FLOW Digital Infrastructure has started construction on a new two-building data centre campus in Central Tokyo, aiming to provide significant IT capacity to the region’s growing digital market.

The data centre, consisting of two buildings named TK7 and TK8, will offer a combined IT load of 30MW. According to FLOW, the first building, TK7, will provide 6MW of IT load and is scheduled to be available for service in the first quarter of 2027.

Expanding Tokyo’s digital infrastructure

Japan remains one of the largest tier 1 data centre markets in the Asia Pacific region. Industry research indicates that the overall data centre market in Japan is expected to expand at a compound annual growth rate (CAGR) of 10.8% through 2027, reflecting significant investment and robust growth.

The hyperscale colocation segment, which serves large-scale cloud and enterprise customers, in Greater Tokyo is projected to achieve a five-year CAGR of 17% from 2024. This projection highlights Tokyo’s importance in supporting high-capacity data centre infrastructure across the region.

FLOW’s new campus will be centrally located near established data centre areas such as Otemachi and Toyosu. The campus is positioned to play a key role in supporting the digital ecosystem of the Greater Tokyo area by providing flexible and scalable solutions designed to meet the increasing demand for digital services.

Commitment to the Japanese market

This development marks a significant milestone in FLOW’s expansion in Asia Pacific and underscores our commitment to Japan as a priority market. We look forward to serving hyperscalers and enterprises with capacity needs in the Central Tokyo area, offering solutions that address the market’s longstanding supply constraints and demand complexities.
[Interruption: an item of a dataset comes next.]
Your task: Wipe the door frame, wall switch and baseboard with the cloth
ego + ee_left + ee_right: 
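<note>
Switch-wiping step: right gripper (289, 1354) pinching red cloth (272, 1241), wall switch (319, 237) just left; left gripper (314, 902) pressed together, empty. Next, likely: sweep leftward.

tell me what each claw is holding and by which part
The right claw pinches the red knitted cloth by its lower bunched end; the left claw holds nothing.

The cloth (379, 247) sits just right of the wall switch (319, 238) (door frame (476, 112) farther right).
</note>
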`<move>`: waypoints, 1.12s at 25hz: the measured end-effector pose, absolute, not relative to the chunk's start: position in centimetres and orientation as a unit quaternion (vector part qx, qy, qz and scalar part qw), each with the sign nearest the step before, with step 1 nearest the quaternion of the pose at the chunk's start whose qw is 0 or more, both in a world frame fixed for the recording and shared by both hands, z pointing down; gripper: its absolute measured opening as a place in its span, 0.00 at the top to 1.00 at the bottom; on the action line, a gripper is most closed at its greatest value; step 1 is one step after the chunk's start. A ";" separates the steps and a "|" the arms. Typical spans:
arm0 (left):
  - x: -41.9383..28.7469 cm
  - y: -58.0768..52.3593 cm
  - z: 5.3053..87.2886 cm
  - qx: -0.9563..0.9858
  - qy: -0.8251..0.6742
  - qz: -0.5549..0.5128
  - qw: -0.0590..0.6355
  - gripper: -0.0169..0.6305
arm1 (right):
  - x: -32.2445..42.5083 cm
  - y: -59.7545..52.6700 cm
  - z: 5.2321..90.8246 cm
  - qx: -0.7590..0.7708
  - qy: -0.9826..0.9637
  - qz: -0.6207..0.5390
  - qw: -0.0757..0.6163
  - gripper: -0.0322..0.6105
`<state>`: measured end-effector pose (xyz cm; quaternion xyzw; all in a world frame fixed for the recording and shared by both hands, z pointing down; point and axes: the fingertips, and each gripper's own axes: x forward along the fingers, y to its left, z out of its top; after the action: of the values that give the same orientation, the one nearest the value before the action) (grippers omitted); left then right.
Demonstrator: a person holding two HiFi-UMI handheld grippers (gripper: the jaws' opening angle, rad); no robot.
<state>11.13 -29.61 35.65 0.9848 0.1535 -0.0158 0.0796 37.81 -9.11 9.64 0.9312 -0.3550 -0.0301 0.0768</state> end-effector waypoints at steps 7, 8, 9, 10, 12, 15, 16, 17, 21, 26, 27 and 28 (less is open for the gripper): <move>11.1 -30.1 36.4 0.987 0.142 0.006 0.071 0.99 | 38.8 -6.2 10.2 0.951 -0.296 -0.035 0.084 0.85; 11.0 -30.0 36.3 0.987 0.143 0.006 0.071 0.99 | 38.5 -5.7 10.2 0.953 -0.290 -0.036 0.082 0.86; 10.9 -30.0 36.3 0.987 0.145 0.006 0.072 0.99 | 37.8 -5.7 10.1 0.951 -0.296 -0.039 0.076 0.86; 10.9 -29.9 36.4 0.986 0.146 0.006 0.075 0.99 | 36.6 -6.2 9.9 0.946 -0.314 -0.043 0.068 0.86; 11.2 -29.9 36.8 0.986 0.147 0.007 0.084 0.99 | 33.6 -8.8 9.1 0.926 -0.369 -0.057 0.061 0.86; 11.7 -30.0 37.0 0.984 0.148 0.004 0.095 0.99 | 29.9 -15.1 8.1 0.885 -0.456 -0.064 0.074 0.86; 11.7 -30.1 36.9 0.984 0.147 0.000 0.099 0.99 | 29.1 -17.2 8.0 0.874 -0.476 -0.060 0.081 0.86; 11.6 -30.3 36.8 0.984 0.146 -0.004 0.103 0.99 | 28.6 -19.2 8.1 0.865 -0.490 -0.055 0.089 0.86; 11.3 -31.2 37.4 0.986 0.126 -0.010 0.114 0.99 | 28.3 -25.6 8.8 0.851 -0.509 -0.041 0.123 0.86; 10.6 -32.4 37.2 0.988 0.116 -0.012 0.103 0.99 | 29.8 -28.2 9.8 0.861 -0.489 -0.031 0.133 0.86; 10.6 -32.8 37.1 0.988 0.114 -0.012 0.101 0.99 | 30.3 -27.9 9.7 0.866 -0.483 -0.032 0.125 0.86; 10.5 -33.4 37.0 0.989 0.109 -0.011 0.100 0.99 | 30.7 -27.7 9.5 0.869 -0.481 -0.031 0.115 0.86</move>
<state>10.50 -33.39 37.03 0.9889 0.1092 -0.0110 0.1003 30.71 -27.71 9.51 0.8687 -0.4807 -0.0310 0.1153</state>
FLOW’s Chief Executive Officer, Sanjay Goel, made the statement as the company sets its sights on serving a growing customer base, particularly hyperscalers – large-scale cloud providers – and enterprise clients that require reliable and high-capacity data centre facilities.

FLOW’s regional portfolio

The addition of the TK7 and TK8 buildings will expand FLOW’s portfolio to a total of eleven assets across Japan, Korea, Philippines and Malaysia, bringing total current and planned IT capacity to over 170MW.

The company is aiming to support accelerating digital transformation in Japan, which is being driven by increasing adoption of digital technologies and artificial intelligence across a range of industries.

Market growth context

The demand for colocation data centres in Japan has been rising as businesses increasingly shift their operations to the cloud and seek to leverage new technology, such as artificial intelligence. This demand is placing greater pressure on Central Tokyo, where available capacity has historically lagged behind market needs due to supply constraints.

Reports by JLL and Structure Research highlight the strength and momentum of Japan’s data centre market. The JLL report projects a 10.8% CAGR for the national market through 2027, while the Structure Research report forecasts a 17% CAGR for hyperscale colocation in Greater Tokyo from 2024.

Strategic location and future outlook

By situating its campus in Central Tokyo, FLOW aims to provide data centre services in close proximity to major business districts and technology clusters. This location is expected to facilitate connectivity for customers seeking to expand their digital infrastructure in Japan’s capital.

The planned capacity and timeline for the completion of the first building, TK7, places FLOW among the expanding segment of data centre providers investing in the Japanese market’s digital growth.